§ **Your goal**:
Of all the lines in the entries below, give again exactly those starting at the line containing "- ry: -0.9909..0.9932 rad" and ending at the line containing "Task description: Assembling", both ends included, and no others.

§ **Record extracts**:
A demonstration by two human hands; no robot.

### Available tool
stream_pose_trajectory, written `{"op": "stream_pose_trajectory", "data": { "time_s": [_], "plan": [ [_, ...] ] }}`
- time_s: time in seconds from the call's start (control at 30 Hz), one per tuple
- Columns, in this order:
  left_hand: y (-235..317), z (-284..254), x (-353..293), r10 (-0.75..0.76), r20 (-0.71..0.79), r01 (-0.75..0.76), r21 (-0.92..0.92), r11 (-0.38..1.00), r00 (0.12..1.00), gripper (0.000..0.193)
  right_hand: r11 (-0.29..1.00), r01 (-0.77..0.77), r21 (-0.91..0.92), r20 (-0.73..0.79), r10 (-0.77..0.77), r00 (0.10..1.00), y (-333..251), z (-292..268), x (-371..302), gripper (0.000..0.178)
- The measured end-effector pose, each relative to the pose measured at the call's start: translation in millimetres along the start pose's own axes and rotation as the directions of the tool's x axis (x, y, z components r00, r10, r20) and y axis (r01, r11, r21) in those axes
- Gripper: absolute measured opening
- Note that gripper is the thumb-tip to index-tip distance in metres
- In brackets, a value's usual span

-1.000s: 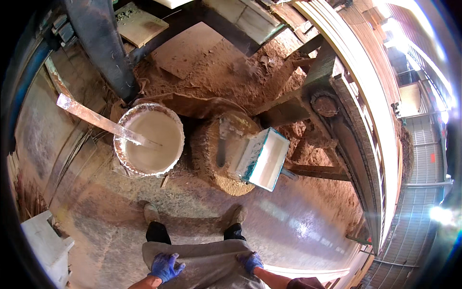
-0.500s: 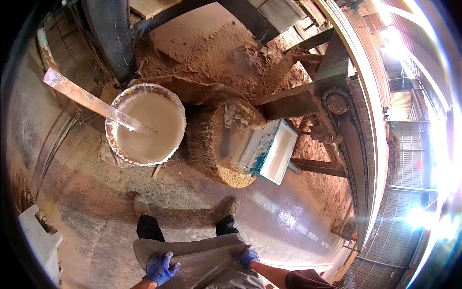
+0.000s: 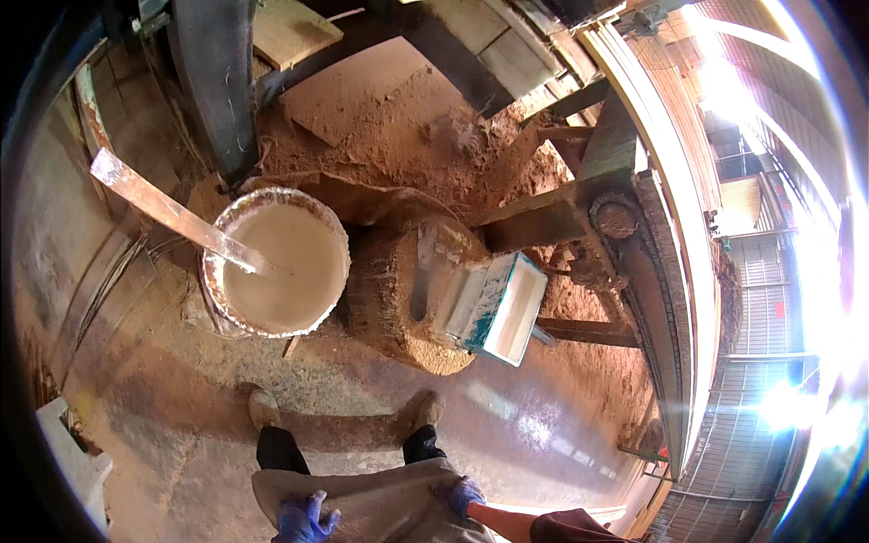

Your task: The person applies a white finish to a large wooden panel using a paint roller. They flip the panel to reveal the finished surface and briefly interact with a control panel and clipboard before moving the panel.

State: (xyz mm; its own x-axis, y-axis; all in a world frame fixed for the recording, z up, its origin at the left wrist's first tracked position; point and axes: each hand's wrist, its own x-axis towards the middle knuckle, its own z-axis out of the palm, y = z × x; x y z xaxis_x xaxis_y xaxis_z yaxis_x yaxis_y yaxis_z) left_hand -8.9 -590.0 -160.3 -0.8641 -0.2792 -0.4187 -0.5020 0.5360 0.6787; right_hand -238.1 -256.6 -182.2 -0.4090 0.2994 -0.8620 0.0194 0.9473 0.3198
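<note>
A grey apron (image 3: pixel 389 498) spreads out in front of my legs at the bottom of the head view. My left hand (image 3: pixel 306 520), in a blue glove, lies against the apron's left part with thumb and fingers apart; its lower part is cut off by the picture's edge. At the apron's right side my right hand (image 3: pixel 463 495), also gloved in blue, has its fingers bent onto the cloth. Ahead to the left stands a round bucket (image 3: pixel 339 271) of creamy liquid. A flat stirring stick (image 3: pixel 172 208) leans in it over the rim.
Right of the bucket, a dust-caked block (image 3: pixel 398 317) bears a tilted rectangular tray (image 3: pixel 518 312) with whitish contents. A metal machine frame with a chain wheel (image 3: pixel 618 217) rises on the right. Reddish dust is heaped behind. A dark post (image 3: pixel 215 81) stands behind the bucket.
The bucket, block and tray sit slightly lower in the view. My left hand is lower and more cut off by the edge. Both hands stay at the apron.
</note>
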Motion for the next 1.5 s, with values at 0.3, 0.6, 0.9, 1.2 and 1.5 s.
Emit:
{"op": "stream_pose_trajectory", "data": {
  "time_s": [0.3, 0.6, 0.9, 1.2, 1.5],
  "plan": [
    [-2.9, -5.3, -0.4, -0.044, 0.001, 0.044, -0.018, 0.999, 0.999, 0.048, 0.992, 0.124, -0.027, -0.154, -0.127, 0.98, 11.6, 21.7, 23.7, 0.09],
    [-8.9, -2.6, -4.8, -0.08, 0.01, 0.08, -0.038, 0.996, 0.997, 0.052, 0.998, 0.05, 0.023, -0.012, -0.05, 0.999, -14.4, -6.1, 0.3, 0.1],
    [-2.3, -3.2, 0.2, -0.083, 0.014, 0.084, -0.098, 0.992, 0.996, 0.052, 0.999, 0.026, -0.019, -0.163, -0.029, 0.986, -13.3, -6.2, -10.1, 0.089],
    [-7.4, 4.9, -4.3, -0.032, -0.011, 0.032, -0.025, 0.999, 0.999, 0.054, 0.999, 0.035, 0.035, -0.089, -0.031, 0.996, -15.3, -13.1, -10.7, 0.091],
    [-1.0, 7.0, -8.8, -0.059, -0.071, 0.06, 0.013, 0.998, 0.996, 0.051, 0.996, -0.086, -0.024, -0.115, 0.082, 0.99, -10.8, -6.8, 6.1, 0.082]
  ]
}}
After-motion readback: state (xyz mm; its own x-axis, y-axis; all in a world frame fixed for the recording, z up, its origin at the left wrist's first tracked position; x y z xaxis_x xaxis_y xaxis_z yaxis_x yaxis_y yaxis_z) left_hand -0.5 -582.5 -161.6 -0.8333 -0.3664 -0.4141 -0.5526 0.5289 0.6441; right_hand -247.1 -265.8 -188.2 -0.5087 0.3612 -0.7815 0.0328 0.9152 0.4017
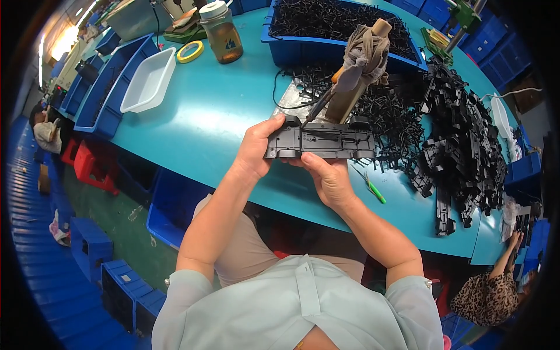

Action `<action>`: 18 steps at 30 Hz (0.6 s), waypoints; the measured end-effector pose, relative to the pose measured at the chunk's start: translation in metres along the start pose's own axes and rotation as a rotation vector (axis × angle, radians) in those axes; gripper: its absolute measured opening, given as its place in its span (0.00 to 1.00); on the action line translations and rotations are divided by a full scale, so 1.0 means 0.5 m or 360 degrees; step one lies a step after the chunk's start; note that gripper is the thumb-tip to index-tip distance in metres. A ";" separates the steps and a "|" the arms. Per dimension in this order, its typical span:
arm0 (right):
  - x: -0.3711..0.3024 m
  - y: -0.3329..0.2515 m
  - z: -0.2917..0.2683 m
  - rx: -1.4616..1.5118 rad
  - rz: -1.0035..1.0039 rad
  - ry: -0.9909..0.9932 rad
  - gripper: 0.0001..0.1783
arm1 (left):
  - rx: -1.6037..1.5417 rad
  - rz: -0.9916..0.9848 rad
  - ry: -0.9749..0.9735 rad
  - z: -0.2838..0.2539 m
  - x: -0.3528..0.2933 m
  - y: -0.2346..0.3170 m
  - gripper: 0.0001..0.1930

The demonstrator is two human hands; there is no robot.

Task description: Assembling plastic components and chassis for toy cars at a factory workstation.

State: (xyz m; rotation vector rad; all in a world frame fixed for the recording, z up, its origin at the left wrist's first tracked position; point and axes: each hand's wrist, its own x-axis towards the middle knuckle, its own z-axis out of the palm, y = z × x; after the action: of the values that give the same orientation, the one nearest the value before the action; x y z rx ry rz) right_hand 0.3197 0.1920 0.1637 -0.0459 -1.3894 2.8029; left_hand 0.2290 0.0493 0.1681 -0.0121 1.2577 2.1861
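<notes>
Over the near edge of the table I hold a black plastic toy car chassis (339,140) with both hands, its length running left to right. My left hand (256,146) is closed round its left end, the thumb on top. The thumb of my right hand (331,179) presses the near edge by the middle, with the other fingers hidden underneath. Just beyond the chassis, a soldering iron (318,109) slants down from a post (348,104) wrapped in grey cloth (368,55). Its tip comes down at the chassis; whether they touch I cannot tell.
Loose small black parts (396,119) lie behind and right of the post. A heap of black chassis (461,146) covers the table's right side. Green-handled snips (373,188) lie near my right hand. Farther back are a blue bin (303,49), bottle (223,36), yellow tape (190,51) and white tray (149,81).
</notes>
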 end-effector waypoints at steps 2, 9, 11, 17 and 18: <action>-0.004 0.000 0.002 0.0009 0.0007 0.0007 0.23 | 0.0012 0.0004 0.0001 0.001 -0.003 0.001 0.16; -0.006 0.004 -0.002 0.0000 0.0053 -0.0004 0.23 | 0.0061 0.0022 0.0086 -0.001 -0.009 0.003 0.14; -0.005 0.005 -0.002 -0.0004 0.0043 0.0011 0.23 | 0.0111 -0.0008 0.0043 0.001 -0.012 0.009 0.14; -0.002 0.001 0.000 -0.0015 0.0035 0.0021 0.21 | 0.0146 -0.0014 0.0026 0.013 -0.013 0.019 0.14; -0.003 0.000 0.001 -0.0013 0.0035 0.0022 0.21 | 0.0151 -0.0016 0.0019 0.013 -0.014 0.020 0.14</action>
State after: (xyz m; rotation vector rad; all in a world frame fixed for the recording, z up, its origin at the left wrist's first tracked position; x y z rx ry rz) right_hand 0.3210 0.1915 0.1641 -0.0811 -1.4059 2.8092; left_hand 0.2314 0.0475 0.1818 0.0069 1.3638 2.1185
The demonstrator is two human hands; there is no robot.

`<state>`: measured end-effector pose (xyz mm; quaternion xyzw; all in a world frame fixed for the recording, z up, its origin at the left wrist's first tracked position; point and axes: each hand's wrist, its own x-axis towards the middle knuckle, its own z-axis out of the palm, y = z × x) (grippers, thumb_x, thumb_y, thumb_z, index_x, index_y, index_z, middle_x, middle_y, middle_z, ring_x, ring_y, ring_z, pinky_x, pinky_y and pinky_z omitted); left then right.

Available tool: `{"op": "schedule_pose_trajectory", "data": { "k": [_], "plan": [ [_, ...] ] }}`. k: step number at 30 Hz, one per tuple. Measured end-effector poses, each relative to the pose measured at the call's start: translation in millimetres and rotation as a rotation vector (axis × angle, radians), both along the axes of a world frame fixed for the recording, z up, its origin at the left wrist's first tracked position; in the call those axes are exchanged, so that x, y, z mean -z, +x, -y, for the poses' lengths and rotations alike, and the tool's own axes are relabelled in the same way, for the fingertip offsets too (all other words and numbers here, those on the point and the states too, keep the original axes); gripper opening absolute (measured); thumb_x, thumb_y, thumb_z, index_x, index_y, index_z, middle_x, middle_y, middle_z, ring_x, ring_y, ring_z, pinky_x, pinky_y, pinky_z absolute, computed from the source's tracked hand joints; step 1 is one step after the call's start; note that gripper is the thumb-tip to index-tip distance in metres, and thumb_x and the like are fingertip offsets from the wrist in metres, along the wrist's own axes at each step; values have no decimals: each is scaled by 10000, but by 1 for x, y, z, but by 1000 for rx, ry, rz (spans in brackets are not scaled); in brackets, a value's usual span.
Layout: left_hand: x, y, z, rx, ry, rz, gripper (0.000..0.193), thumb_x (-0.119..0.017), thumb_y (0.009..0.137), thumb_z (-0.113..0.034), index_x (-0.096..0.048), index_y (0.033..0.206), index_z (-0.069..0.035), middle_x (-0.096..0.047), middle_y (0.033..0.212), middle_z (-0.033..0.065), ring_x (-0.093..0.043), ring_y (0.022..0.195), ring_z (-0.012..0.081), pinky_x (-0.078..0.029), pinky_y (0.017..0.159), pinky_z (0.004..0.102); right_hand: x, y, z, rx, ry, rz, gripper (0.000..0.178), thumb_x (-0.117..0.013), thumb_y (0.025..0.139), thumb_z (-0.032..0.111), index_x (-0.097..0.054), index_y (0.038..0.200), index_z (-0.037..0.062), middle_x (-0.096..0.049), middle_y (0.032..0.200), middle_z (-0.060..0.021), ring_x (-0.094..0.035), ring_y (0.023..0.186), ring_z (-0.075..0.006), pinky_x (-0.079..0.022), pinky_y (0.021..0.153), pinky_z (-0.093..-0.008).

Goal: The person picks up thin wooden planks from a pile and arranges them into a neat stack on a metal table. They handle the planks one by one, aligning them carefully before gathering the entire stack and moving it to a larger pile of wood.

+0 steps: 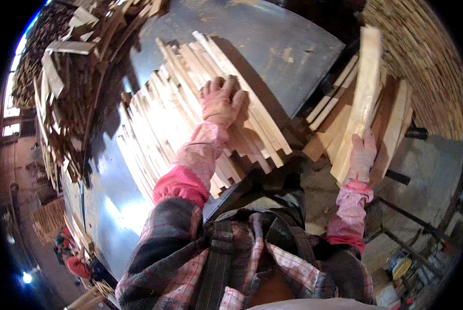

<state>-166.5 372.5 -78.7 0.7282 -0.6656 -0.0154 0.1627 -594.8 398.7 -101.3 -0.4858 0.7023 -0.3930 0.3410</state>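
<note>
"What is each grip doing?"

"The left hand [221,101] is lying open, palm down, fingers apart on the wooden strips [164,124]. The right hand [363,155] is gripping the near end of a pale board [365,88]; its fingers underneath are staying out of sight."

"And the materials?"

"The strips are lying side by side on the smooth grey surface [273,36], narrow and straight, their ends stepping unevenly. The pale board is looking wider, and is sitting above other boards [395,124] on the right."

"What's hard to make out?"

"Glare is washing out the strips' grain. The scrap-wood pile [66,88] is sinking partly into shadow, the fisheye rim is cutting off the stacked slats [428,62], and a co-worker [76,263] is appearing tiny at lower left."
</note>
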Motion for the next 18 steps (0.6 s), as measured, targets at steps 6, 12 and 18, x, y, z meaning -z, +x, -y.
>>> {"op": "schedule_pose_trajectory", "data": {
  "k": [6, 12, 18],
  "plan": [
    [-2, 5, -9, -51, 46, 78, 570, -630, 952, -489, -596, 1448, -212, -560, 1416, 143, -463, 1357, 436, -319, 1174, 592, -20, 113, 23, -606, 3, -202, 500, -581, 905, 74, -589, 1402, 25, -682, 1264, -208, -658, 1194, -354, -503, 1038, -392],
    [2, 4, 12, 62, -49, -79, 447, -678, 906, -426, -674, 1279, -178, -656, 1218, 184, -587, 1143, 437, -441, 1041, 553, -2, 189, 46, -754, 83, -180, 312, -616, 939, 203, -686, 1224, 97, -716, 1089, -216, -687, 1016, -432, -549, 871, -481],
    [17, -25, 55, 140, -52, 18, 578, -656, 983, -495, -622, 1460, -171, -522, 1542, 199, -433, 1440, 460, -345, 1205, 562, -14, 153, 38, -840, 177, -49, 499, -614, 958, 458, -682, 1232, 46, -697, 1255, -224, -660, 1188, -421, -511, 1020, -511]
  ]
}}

§ **Task solution**:
  - ry: -0.9909..0.9932 rad
  - gripper: 0.0001..0.1783
arm1 (left):
  - rx: -1.6037..1.5417 rad
  - rz: -0.9916..0.9848 rad
  - ry: -0.9749..0.9735 rad
  - z: -0.2838..0.2539 m
  - x: -0.3528..0.2933 m
  - y: -0.2346..0.3170 m
  - gripper: 0.0001..0.1930

The demonstrator is two human hands; there is no robot.

Task description: Assembling plastic components and chassis for toy cars at a factory workstation.

No more work is left in this exercise.